- _TASK PROMPT_: The lines below from the one with "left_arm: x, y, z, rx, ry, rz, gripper" up to and including the one with "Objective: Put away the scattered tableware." are what you should set down, exactly and without pictures.

(Data extracted from a collection)
________

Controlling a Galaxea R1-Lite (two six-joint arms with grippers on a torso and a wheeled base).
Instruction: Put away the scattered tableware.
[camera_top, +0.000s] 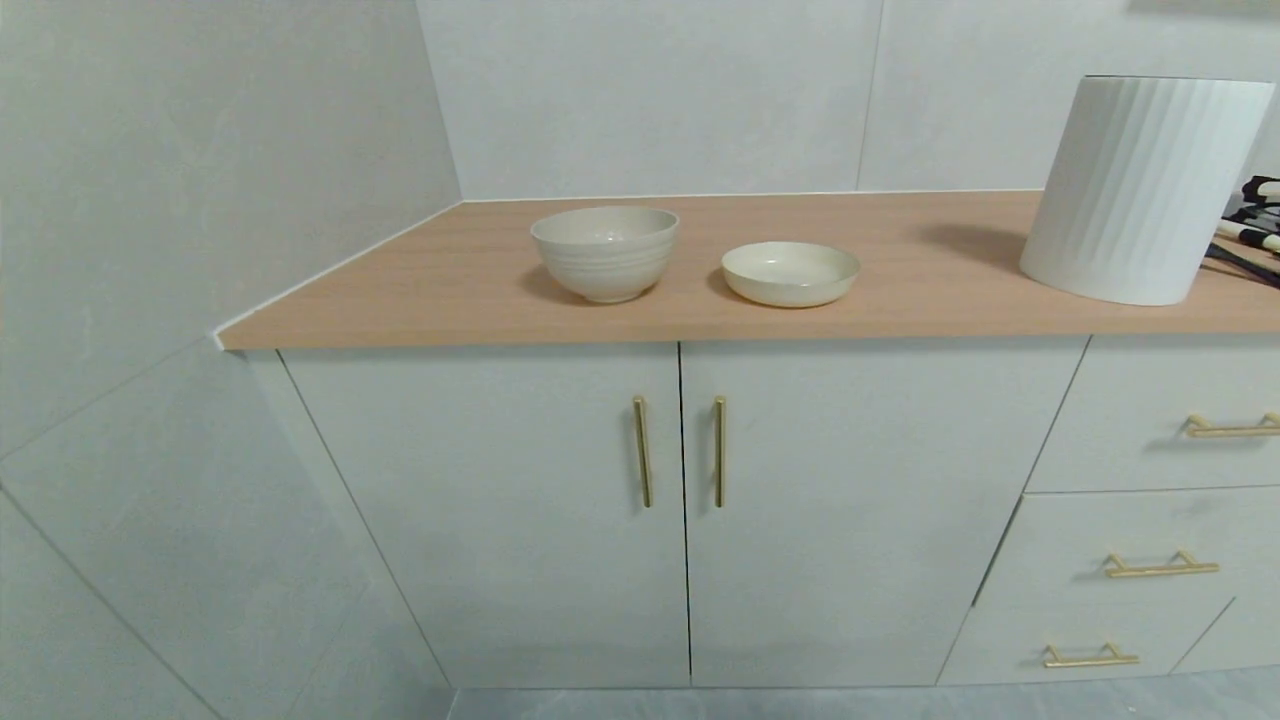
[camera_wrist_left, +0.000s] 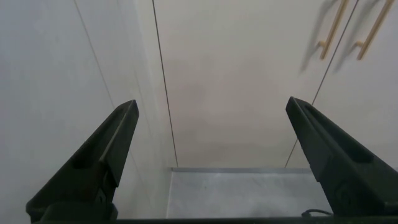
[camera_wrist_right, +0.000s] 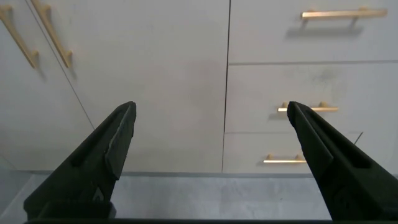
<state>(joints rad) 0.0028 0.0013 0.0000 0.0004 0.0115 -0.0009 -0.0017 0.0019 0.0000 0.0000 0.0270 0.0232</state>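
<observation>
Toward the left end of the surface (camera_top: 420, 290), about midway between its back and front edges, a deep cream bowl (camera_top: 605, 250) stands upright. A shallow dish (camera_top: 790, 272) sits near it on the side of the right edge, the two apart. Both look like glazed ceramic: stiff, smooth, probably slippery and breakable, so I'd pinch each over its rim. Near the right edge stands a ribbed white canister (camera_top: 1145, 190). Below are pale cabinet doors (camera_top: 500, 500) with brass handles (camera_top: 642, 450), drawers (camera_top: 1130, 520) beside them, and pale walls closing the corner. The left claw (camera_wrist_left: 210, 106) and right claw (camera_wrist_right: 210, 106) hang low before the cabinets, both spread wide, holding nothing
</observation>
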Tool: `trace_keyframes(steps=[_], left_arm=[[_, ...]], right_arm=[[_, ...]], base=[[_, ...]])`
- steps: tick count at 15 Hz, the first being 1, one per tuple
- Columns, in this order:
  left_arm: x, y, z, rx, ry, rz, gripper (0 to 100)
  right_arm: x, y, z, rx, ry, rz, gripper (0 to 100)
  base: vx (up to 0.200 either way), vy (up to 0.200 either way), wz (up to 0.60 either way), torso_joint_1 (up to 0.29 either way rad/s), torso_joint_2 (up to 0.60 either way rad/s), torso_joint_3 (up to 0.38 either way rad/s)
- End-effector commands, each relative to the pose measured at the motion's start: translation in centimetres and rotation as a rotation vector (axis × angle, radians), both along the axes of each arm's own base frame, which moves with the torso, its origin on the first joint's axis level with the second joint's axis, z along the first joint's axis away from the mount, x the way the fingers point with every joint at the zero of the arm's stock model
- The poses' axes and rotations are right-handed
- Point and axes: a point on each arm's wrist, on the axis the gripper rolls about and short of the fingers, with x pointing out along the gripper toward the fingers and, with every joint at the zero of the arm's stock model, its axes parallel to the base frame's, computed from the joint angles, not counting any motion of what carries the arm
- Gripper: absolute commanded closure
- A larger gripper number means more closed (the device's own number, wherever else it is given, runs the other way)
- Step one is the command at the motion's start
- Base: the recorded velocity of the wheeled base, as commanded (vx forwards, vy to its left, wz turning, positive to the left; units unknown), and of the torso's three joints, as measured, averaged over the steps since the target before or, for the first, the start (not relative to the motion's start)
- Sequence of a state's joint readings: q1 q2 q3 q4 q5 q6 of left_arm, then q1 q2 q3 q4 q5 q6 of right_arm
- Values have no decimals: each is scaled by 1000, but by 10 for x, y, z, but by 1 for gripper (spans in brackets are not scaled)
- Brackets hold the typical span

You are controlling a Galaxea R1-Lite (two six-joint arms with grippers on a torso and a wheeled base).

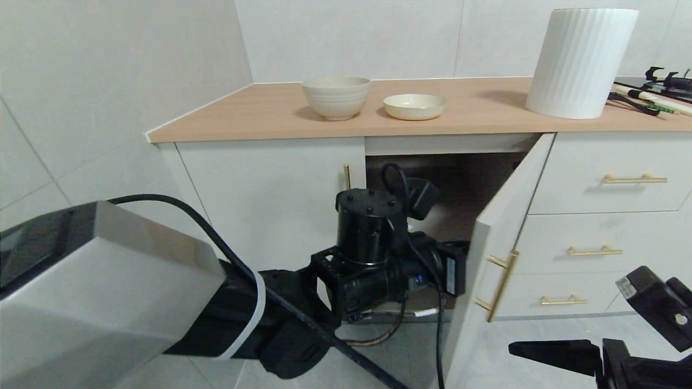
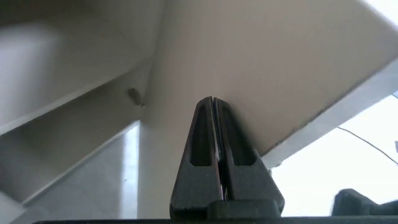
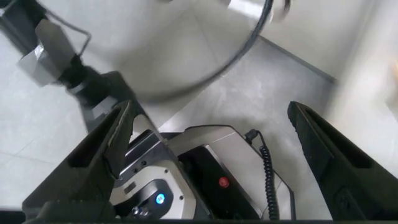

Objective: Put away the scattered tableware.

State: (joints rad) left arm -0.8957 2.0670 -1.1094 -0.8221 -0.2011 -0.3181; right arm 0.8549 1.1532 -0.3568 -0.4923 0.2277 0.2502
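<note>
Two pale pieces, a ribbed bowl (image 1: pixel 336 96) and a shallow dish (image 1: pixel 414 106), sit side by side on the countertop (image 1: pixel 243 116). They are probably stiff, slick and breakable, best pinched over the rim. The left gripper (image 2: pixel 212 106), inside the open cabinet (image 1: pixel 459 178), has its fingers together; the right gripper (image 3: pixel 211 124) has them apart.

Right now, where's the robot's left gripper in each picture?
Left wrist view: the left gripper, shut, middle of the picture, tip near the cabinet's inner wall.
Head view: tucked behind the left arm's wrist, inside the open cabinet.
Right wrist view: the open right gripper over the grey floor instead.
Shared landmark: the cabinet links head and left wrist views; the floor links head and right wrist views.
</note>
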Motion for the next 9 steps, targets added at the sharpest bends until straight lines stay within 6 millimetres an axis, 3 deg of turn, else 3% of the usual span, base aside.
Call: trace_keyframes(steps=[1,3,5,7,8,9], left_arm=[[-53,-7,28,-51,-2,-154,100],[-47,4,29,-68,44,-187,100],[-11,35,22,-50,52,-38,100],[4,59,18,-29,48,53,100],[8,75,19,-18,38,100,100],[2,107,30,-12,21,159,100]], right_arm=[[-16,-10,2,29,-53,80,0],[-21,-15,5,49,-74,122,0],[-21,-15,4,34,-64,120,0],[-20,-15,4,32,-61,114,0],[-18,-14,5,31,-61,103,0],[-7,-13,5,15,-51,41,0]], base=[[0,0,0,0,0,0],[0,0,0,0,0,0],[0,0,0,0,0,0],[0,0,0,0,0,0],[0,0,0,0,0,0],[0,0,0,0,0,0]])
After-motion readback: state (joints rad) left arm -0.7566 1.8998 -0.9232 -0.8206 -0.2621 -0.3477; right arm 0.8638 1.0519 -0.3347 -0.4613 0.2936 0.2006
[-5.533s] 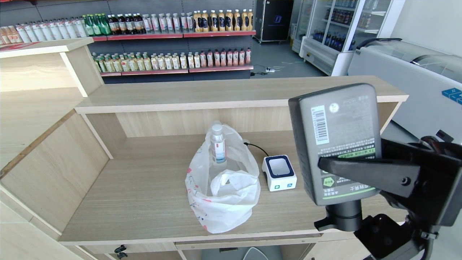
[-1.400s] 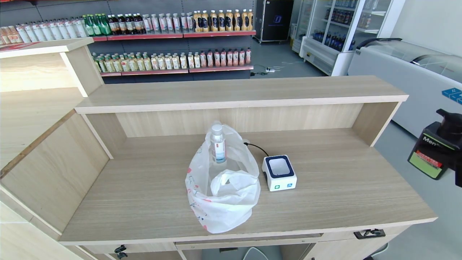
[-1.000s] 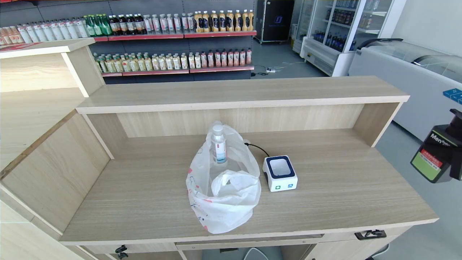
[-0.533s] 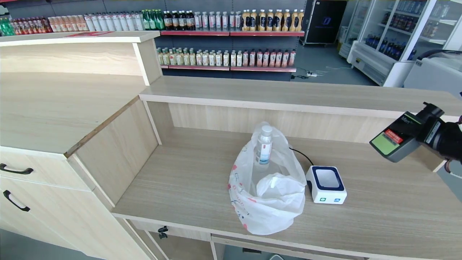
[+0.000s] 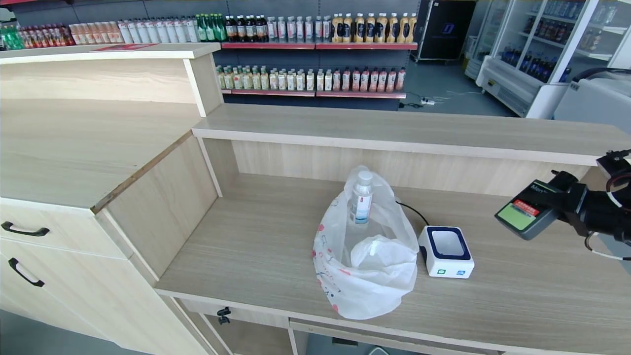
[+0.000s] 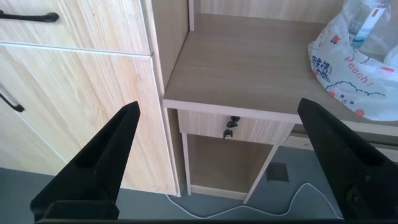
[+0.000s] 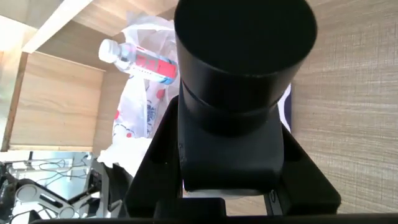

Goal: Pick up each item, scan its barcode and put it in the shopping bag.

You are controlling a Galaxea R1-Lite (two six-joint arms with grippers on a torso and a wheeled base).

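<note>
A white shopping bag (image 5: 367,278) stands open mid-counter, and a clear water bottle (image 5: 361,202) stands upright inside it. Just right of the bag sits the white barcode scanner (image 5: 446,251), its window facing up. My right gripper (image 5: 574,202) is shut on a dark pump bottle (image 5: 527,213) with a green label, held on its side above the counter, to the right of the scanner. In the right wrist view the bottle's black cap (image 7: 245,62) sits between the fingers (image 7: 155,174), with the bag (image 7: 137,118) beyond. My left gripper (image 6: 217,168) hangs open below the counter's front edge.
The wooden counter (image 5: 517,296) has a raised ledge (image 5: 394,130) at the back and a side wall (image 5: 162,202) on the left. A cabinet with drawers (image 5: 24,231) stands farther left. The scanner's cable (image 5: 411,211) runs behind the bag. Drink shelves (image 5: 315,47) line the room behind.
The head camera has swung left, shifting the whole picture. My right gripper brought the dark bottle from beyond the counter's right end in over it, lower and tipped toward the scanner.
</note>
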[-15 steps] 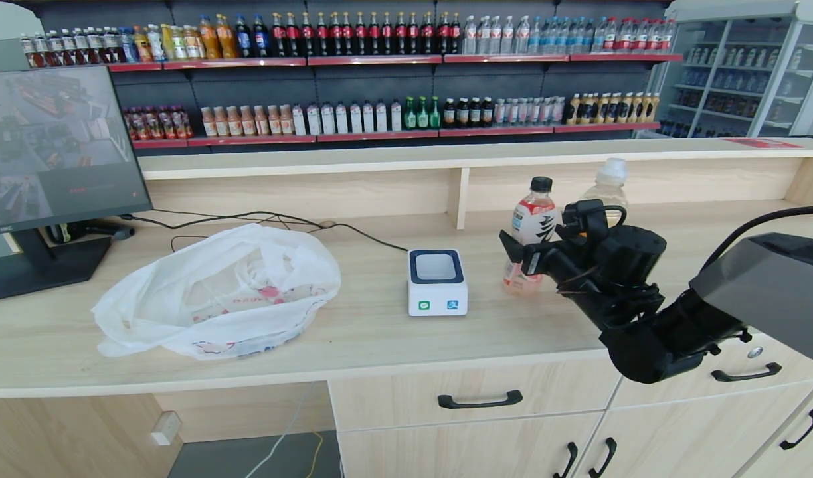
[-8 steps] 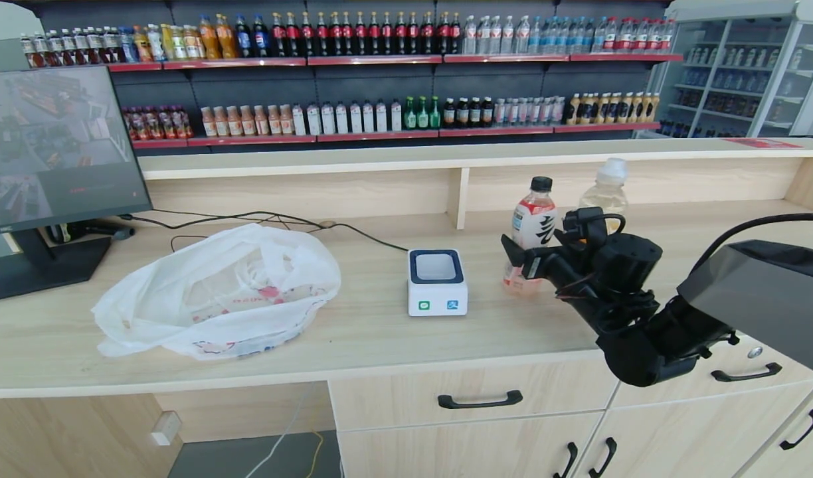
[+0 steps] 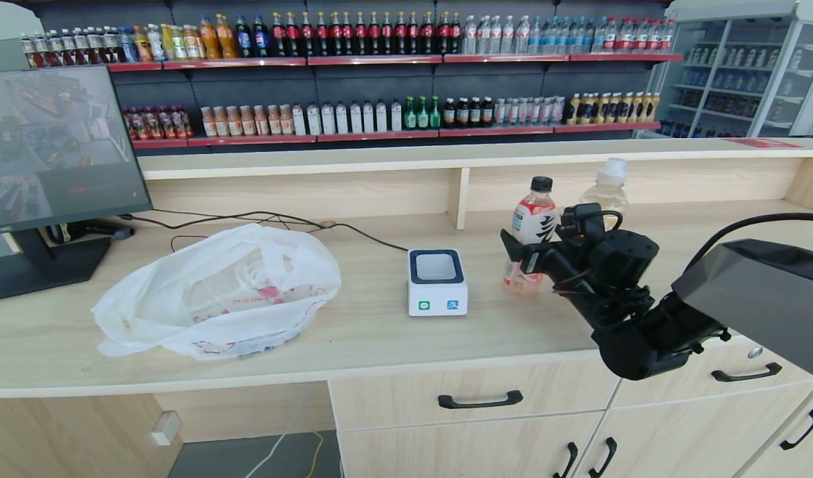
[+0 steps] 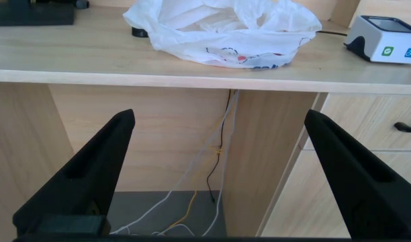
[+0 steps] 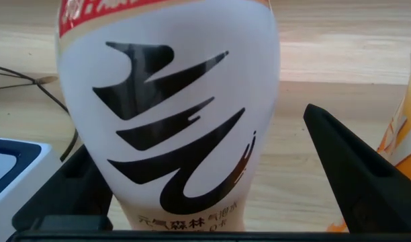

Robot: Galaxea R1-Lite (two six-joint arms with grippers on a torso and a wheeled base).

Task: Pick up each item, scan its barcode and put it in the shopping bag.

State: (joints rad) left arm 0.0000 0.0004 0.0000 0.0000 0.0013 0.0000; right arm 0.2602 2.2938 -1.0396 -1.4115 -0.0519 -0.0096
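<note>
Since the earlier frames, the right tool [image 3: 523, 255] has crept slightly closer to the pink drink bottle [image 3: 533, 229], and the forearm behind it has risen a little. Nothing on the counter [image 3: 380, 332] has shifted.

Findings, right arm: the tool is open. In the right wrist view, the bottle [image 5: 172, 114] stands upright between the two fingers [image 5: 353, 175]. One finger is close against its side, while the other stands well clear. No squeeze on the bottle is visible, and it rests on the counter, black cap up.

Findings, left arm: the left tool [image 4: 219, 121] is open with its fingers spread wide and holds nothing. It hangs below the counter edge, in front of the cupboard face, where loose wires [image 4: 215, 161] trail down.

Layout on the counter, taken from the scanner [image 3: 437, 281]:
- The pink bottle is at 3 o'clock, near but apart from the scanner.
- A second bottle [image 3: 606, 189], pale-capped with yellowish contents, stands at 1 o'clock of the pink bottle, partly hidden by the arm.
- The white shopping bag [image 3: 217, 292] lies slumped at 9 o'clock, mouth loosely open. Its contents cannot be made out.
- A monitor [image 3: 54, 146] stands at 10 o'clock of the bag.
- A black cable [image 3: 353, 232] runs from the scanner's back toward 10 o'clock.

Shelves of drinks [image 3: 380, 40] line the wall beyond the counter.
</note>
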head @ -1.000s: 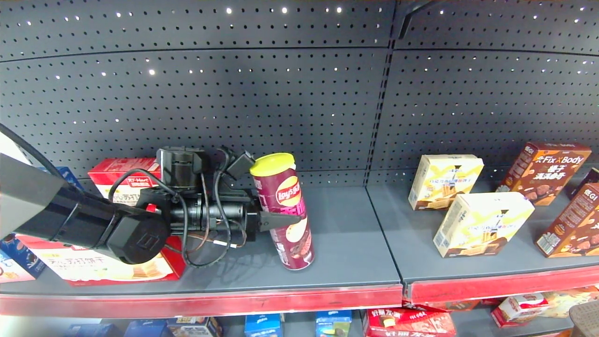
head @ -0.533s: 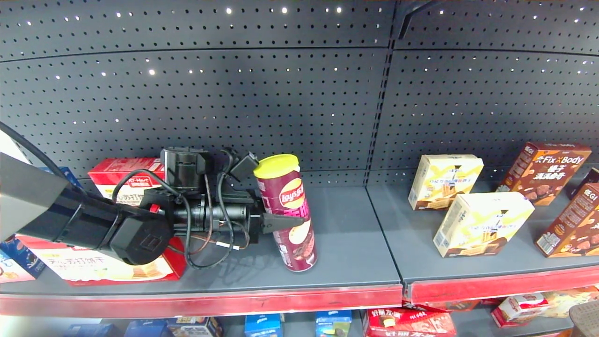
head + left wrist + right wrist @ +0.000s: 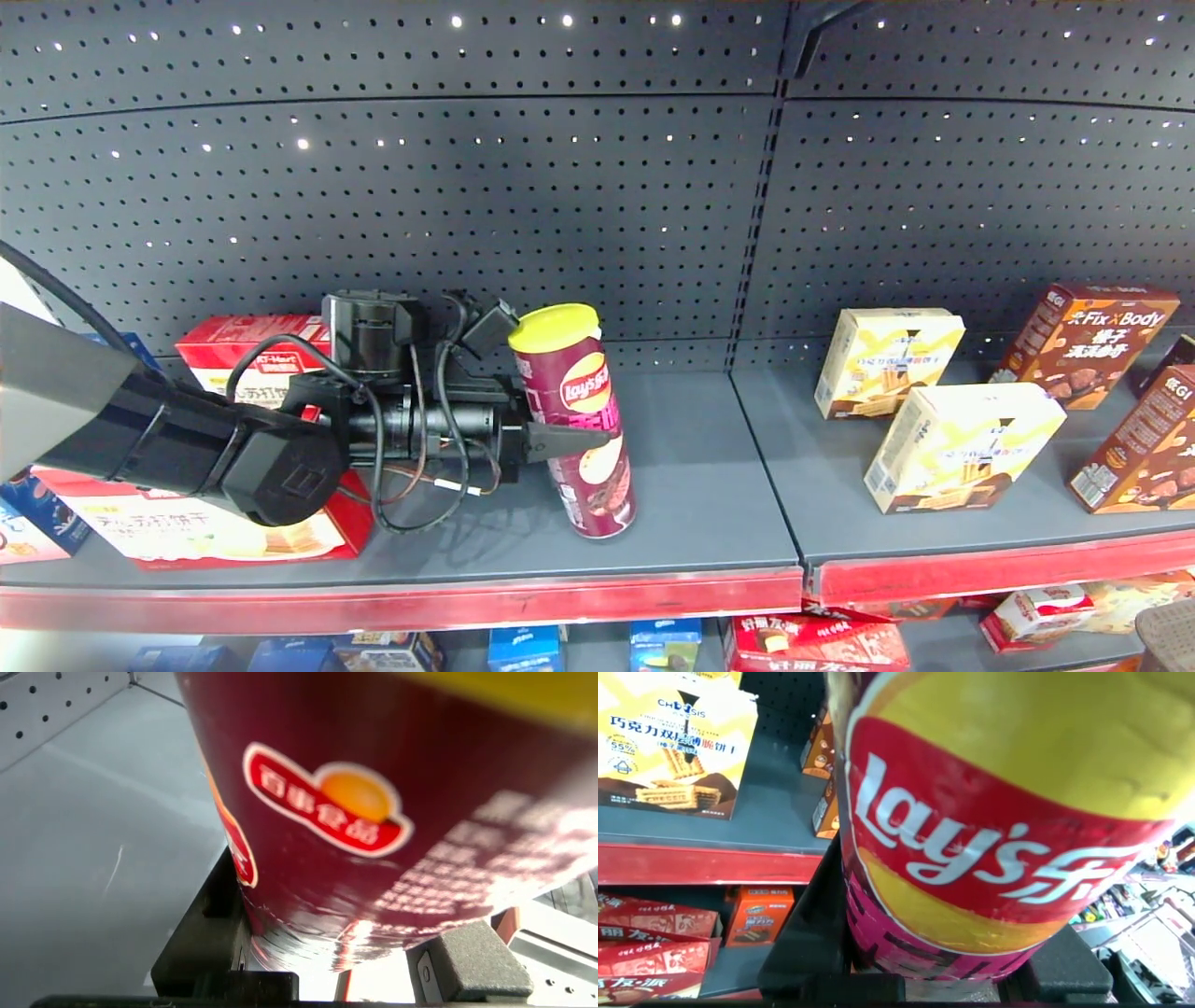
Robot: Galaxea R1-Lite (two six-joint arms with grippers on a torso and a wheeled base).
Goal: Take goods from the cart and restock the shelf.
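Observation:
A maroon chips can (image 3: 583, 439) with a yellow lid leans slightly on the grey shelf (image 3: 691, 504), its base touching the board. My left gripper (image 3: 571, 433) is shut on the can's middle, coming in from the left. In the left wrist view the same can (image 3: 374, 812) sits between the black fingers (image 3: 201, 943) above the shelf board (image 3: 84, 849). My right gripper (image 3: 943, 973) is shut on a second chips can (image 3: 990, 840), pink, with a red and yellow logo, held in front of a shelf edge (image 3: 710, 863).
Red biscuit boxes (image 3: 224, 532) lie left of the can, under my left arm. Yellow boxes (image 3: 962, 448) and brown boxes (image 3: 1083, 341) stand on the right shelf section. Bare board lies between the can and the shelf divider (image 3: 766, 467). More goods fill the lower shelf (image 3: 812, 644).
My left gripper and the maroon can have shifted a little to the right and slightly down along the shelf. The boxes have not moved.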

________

- _SOLUTION FOR THIS EXERCISE_:
  left_arm: x, y, z, rx, ry, rz, gripper (0 to 100)
  right_arm: x, y, z, rx, ry, rz, gripper (0 to 100)
  base: vx (up to 0.200 either way), vy (up to 0.200 either way), wz (up to 0.60 either way), torso_joint_1 (up to 0.29 either way rad/s), torso_joint_2 (up to 0.60 either way rad/s), torso_joint_3 (up to 0.38 either way rad/s)
- End-effector commands, each relative to the pose measured at the motion's start: translation in centimetres and rotation as a rotation vector (axis × angle, radians), both along the axes of each arm's own base frame, which moves with the torso, its origin on the first joint's axis level with the second joint's axis, z along the first joint's axis away from the mount, x the way the fingers point with every joint at the zero of the arm's stock model
- The poses' axes and rotations are right-handed
- Point and axes: a point on each arm's wrist, on the axis the gripper rolls about and short of the fingers, with x pointing out along the gripper toward the fingers and, with every joint at the zero of the arm's stock model, its axes parallel to the base frame's, computed from the joint angles, not counting any motion of what carries the arm
- Gripper: absolute commanded closure
- A larger gripper number means more closed (the device's own number, wherever else it is given, runs the other way)
- Step one is the command at the motion's start
- Base: the recorded velocity of the wheeled base, as commanded (vx forwards, vy to its left, wz turning, positive to the left; units unknown), and of the torso's three joints, as measured, averaged over the steps since the target before or, for the first, the start (not relative to the motion's start)
- Sequence of a state's joint readings: q1 q2 q3 q4 q5 q6 of left_arm, then q1 q2 q3 q4 q5 q6 of right_arm
- Values have no decimals: each is scaled by 1000, but by 10 for x, y, z, but by 1 for gripper (spans in brackets are not scaled)
- Brackets hold the typical span

You are controlling a Galaxea R1-Lite (two six-joint arms with grippers on a torso and a wheeled base).


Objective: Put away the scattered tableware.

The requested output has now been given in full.